Try to avoid items that have refined (white) flour, high-fructose corn syrup, hydrogenated oils, preservatives or artificial flavors, colors or sweeteners. Processed foods are more likely to be higher in calories and less likely to have the vitamins and minerals that your body needs.
Shop the Perimeter
The outer aisles of the grocery store are where you can find the freshest, least processed foods—fruits, vegetables, meats, fish, dairy and breads. Aim to get most of your foods there.
While You’re There, Go Seasonal…
Fruits and vegetables that are in season are usually more nutritious, abundant, tasty and inexpensive than those that are out of season—in other words, a grand slam!
…and Buy the Rainbow
The USDA recommends filling half our plates with colorful fruits and vegetables at mealtimes, since it helps with calorie management and ensures consumption of a variety of nutrients. Your cart should reflect this suggestion. Green is great, but how about a bright red tomato or a beautiful pint of blueberries?
Say No to Bulk
Many grocery stores offer foods in bulk quantities. They can seem like a good deal for your wallet, but having large quantities of food around can make it easy to overeat. If you do buy bulk foods, package them in smaller, single-serving-size containers once you get home.
Pressed for time but still want to ensure you’re eating balanced meals? Pre-grilled chicken or already cut broccoli will likely cost more, but that additional expense can be worth it if it means that you’re eating healthier foods on a regular basis.
Stock Up on Frozen Fruits and Vegetables
Flash-frozen fruits and veggies that aren’t packed in sugary syrups are picked at their peak and contain almost the exact same nutritional value (often at a lower cost) as their fresh counterparts, if not better! Keeping these items in your freezer ensures that you always have healthy snacks and meal ingredients on hand.

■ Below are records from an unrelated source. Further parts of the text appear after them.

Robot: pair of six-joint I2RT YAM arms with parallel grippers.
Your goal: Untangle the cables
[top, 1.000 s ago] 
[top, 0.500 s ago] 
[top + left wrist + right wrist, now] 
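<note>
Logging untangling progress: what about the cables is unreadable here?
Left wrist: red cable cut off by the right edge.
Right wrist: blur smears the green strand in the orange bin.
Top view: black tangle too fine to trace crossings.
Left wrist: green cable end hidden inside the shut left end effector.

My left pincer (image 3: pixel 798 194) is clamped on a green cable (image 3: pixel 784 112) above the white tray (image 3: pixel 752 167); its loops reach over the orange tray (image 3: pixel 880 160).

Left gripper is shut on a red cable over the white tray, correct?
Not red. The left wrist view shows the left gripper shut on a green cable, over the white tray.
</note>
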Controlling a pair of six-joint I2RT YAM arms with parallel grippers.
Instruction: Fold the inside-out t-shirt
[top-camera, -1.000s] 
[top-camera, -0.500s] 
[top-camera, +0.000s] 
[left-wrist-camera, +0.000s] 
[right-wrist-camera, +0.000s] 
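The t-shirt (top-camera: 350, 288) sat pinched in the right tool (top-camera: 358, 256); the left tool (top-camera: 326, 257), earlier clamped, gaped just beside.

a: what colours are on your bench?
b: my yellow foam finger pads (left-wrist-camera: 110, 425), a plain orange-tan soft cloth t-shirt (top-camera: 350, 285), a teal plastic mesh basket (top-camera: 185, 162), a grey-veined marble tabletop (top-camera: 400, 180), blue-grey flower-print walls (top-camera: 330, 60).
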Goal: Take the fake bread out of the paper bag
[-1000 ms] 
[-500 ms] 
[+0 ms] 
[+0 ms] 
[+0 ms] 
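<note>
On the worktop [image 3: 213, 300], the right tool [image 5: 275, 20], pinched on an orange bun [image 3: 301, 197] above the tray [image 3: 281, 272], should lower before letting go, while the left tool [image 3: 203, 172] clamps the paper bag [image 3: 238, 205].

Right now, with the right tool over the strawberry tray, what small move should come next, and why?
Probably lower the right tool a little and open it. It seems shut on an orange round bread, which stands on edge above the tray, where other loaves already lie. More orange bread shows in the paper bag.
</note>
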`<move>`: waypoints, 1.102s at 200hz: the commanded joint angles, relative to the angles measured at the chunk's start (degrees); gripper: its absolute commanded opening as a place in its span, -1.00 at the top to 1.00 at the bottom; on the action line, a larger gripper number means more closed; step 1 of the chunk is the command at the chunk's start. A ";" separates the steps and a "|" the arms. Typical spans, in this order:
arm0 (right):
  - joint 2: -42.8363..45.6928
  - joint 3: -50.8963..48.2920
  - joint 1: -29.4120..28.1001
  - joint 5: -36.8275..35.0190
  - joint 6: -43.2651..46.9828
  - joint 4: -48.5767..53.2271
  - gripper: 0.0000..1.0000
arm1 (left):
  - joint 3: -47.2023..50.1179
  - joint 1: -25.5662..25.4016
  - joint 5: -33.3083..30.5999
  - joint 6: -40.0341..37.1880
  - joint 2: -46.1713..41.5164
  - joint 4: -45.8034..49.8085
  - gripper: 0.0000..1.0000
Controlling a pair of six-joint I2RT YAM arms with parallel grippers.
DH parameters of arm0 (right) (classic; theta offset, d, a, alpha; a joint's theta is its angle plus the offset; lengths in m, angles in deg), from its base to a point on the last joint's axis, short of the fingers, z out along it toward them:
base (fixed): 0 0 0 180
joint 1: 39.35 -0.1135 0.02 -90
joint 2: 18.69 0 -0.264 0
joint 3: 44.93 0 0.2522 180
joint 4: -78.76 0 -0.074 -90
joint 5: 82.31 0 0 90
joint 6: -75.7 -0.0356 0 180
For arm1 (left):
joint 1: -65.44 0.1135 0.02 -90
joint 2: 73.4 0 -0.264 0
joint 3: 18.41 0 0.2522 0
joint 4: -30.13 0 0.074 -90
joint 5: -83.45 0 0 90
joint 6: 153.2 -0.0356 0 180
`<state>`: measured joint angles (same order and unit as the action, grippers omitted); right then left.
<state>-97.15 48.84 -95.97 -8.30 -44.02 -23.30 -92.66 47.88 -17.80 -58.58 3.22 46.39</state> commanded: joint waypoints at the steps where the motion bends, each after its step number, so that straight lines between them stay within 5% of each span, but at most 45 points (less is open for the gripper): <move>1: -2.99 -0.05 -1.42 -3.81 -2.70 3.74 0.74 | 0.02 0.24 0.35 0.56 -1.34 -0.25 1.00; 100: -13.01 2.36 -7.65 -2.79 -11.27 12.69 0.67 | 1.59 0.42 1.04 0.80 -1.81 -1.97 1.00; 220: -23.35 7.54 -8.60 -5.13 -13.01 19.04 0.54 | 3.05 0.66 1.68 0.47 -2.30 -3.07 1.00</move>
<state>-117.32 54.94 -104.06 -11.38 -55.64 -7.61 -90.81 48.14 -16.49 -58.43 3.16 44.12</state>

Don’t Buy Now if You Don’t Want to Be Tempted Later
This one sounds obvious enough, but it’s easy to forget. Think about what foods you have a tendency to overindulge in, and if you just can’t seem to limit your serving sizes, keep them out of the house and allow yourself to indulge in a sensible portion when you’re out instead. After all, isn’t enjoying a scoop of your favorite flavor at the local ice cream shop more fun than eating a pint of Rocky Road while standing over the sink at home?
Broaden Your Shopping Horizons
Supermarkets are easy to come by, but farmers markets, food co-ops and Community Supported Agriculture (CSA) programs are growing in popularity and abundance. They offer fresh, local produce (often organic), and many sell locally sourced meats, dairy products and breads as well. Try making the switch, or working some of these options into your shopping plans when you can. To find a farmers market, co-op or CSA near you, visit localharvest.org.